In these moments, it take effort to release focus on these thoughts and grab the green beans. The green beans are purposely small, because we have to work at finding them and grabbing them.

Some might think the cure to negative thoughts is to say positive thoughts. Not true. The cure for negative thinking is to focus on the neutral thoughts until the negative beans don’t feel so big.

Remember when I said there are around 60 thoughts a minute? And remember when I could only name about TEN of them in a minute? Well, this is where the other 50 thoughts are… they are neutral. They don’t stick out. They don’t feel big. You have to search for them.

The goal here is not to get rid of negative thoughts. The goal is to just observe them gently as you observe neutral thoughts. The goal is to reduce the size of the thought by placing equal focus and importance on all thoughts you experience.

And bam! You’ve just learned the basics of Mindfulness!

All thoughts matter, all thoughts are just temporary, all thoughts are valuable.

CONCLUSION

These bean jars have been so helpful in understanding thoughts and emotions. I challenge you to use them yourself. Make a jar full of beans representing all colors of beans. And remember, there aren’t simply three kinds of thoughts (positive, negative, and neutral)… I have just simplified them into those three for Mindfulness 101.

To be truthful, thoughts and emotions are fluid, it is not so black and white. There are all different sizes and colors in between. So in your jar, fill it will all sorts of colors. Practice finding the neutral thoughts. You’ll find you will be more in control of your emotions and not as controlled by your passing thoughts.

A healthy life looks like this colorful mixture of beans!


Contact Me

Let’s use the bean jar method in your life. Call me for a free consultation or email me your struggles and lets talk!

Michelle Taylor LPCC
Michelle Taylor Licensed Professional Clinical Counselor

6 thoughts on “How to control your emotions with The Bean Jar”

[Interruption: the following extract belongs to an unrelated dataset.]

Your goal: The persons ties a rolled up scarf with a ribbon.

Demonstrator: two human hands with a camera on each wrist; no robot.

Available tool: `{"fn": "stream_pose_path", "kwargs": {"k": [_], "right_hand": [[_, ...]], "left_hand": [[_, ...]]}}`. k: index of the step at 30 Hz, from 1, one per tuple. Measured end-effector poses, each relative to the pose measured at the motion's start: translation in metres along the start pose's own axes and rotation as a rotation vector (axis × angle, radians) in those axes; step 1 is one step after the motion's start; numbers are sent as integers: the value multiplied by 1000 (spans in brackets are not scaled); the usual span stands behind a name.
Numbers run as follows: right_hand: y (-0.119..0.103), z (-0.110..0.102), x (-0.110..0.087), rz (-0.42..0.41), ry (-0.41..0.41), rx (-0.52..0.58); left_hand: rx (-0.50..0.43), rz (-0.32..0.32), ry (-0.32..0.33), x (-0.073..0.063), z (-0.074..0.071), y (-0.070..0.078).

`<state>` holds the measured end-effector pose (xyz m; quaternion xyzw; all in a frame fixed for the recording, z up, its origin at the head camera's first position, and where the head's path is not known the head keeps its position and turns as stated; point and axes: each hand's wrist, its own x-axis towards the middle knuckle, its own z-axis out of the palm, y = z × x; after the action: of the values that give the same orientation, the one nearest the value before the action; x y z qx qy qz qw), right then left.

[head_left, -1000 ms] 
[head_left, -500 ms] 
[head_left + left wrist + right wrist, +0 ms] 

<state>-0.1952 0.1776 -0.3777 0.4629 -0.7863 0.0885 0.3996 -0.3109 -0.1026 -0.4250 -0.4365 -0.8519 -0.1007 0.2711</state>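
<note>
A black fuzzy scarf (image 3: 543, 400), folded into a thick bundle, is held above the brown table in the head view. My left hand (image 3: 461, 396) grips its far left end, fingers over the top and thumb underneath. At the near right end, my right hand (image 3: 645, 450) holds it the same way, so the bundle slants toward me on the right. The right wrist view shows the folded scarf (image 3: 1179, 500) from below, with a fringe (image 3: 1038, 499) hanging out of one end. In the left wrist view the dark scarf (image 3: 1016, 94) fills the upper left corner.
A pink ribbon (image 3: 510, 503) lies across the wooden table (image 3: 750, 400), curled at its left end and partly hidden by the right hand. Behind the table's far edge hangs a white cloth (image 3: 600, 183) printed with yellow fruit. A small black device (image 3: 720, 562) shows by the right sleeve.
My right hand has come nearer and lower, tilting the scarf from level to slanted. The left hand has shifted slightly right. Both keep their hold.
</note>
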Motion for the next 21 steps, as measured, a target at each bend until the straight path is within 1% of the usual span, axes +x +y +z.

  1. Unquestionably believe that which you said. Your favorite reason seemed to be on the internet the easiest thing to be aware of. I say to you, I certainly get annoyed while people consider worries that they just don’t know about. You managed to hit the nail upon the top and also defined out the whole thing without having side-effects , people can take a signal. Will probably be back to get more. Thanks

  2. Amazing! This blog looks exactly like my old one! It’s on a totally
    different topic but it has pretty much the same layout
    and design. Wonderful choice of colors!